Drug company bribed doctors: report
Updated: 2013-12-18 00:43
By Wang Qingyun in Beijing and Wang Hongyi in Shanghai (China Daily)
A listed pharmaceutical company in Shanghai has been accused of bribing doctors to improve its sales.
Shanghai Pharmaceuticals Holding has allegedly given kickbacks to doctors in 31 hospitals in Qingdao, Shandong province, for prescribing an anemia treatment produced by its subsidiary, Qingdao Growful Medicine Co Ltd, according to a report in 21st Century Business Herald.
Hospitals involved include top-level public ones in the city, including the Affiliated Hospital of Qingdao University and Qingdao Municipal Hospital Group.
The subsidiary company allegedly got 2.9 million yuan ($478,000) from selling the medicine from January to June to the 31 hospitals, while giving more than 760,000 yuan in kickbacks to doctors in those hospitals.

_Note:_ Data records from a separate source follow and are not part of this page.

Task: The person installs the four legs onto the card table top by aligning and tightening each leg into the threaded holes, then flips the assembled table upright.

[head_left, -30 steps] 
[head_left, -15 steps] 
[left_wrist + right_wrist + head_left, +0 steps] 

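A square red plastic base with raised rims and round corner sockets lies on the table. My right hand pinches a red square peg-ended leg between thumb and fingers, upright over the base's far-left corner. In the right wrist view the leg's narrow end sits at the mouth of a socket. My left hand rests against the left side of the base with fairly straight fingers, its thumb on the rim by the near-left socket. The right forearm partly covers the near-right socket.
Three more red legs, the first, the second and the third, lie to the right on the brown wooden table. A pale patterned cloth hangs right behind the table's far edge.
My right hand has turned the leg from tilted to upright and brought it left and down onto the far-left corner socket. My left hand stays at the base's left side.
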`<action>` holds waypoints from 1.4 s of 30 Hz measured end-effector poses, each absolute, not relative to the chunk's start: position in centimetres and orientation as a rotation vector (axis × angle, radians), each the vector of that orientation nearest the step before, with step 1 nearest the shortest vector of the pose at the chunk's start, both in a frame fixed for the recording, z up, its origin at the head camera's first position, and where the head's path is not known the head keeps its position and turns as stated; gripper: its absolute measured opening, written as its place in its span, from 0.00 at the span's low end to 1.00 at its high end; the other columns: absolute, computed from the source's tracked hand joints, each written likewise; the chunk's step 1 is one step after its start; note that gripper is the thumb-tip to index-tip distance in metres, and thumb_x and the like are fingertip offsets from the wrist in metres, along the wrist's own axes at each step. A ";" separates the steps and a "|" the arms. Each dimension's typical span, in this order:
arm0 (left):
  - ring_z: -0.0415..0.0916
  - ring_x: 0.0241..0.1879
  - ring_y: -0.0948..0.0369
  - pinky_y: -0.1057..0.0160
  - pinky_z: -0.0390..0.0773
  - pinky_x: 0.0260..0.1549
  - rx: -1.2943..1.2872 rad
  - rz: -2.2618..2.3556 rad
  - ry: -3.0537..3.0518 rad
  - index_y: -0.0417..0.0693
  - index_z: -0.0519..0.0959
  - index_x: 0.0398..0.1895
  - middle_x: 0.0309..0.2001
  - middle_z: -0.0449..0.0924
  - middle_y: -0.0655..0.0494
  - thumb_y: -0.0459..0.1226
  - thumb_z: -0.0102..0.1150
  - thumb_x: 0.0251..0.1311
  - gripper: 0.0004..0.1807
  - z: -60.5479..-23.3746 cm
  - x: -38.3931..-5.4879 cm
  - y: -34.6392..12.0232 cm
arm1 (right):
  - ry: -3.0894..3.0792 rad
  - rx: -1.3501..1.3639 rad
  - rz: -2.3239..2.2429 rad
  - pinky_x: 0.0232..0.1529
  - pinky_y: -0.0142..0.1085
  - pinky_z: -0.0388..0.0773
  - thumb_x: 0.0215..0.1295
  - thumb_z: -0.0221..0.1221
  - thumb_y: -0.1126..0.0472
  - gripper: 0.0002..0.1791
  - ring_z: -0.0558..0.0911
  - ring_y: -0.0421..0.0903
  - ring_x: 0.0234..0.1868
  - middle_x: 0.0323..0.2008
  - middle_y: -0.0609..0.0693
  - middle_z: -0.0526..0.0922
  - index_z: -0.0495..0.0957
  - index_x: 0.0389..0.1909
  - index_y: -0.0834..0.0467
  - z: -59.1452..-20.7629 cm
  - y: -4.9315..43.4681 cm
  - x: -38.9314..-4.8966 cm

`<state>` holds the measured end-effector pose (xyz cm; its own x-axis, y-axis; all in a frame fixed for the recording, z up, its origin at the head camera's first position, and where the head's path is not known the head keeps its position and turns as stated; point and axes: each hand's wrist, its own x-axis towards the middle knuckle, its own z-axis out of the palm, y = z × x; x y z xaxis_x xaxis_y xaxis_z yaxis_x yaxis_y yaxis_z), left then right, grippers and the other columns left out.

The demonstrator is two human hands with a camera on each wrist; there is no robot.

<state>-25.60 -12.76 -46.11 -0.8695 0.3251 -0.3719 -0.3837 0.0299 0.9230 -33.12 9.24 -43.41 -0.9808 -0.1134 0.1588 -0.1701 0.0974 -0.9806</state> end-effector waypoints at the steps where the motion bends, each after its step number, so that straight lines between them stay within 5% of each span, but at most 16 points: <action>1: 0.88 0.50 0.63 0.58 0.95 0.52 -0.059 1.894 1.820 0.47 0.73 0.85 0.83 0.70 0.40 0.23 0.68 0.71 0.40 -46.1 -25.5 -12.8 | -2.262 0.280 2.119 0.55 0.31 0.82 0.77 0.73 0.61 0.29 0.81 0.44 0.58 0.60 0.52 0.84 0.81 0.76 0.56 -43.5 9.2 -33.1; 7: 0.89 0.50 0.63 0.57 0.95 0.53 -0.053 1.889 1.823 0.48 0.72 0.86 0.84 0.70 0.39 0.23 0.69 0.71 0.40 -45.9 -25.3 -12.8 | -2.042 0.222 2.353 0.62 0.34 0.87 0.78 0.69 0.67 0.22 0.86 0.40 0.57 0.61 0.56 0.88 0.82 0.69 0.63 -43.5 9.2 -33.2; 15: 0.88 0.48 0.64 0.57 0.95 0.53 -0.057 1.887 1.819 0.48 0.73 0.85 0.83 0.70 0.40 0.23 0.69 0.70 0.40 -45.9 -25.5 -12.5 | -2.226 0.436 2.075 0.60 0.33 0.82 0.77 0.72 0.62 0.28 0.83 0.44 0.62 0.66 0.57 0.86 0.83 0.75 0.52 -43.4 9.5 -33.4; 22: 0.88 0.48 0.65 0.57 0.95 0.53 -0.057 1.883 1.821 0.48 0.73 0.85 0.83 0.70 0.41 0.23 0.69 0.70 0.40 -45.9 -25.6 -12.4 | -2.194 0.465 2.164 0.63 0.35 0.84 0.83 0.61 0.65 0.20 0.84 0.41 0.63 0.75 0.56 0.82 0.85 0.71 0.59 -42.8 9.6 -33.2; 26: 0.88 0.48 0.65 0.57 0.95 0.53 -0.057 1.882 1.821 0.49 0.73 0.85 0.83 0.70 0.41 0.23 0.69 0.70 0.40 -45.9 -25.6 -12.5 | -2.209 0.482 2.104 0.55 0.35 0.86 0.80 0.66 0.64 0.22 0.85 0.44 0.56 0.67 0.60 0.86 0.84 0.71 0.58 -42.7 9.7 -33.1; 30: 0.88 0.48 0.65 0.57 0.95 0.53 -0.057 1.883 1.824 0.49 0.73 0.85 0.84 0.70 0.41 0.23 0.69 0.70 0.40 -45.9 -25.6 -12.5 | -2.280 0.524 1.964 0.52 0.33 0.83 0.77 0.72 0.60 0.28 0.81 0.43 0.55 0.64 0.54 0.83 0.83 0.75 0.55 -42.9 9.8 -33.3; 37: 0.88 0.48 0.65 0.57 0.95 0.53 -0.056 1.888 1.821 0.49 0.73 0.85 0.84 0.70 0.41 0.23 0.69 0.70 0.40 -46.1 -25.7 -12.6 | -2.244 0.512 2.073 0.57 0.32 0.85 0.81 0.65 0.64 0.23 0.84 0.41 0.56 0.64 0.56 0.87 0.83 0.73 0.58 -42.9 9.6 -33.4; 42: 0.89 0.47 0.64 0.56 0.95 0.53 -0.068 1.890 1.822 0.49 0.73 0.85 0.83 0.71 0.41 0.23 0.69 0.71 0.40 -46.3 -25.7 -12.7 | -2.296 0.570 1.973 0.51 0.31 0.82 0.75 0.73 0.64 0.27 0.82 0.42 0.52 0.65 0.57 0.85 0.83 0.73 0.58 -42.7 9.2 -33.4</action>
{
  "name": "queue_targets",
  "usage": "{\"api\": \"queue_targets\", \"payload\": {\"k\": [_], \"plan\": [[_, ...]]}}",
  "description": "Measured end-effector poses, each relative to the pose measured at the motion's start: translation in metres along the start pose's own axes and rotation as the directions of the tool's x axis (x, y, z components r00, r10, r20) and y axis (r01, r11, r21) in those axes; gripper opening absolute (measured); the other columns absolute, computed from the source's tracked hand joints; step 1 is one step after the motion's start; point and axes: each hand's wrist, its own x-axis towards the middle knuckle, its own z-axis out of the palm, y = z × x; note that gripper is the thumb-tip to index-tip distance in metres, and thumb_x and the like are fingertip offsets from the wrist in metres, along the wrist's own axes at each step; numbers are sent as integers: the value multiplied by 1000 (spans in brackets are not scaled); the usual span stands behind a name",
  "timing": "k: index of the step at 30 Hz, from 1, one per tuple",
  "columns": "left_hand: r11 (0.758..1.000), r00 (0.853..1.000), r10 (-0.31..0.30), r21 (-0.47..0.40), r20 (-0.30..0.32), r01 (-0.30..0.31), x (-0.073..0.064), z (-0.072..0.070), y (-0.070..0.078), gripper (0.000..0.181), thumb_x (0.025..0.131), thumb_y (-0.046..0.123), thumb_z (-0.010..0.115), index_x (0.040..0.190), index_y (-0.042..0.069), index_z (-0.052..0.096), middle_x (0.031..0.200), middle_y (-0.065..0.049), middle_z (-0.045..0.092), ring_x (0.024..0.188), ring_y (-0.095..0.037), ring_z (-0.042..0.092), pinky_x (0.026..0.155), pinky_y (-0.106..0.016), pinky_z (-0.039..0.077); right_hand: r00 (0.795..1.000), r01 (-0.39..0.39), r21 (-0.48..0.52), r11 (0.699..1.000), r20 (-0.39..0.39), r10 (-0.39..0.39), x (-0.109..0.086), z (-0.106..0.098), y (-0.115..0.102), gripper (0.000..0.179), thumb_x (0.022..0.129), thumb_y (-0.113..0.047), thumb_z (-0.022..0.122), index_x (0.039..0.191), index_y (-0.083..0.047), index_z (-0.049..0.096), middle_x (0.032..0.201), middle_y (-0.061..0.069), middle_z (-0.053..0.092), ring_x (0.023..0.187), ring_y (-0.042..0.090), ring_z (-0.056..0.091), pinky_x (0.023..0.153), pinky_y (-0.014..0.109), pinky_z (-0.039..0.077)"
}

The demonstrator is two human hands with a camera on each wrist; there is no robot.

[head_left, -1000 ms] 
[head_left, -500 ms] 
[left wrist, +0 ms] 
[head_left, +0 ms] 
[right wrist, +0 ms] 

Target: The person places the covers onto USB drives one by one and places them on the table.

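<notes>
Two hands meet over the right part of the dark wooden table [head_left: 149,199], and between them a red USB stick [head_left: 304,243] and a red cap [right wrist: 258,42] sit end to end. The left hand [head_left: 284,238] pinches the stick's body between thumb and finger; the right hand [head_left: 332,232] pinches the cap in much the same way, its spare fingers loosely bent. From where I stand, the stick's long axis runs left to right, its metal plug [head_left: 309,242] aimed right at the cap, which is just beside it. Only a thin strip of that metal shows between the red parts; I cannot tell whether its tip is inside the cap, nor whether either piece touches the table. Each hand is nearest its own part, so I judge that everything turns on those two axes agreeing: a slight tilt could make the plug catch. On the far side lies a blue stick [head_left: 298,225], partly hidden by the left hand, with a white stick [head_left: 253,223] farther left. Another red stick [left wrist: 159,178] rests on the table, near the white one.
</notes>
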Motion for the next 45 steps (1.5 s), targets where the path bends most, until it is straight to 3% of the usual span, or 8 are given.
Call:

The company paid 6 to 8.5 yuan to the hospitals for each box of the medicine prescribed, while the price it is sold for in Shandong is about 39 yuan, the newspaper report said.
A spokesman for the board of Shanghai Pharmaceuticals Holding who declined to be identified told China Daily on Tuesday that the company has launched an investigation into the incident and will act if the accusations are proved true.
The company has a zero-tolerance policy on bribery, he said.
A publicity officer with Qingdao Eighth People's Hospital, one of the 31 hospitals allegedly involved in the kickbacks, who only revealed his surname as Liang, told China Daily that the hospital's leadership has noted the incident and will carry out its own investigation.
The disciplinary committee of Qingdao health bureau has begun investigating the incident as well, he added.
Yu Mingde, chairman of the China Pharmaceutical Enterprises Association, said that bribing hospitals and doctors is not rare among pharmaceutical companies in China.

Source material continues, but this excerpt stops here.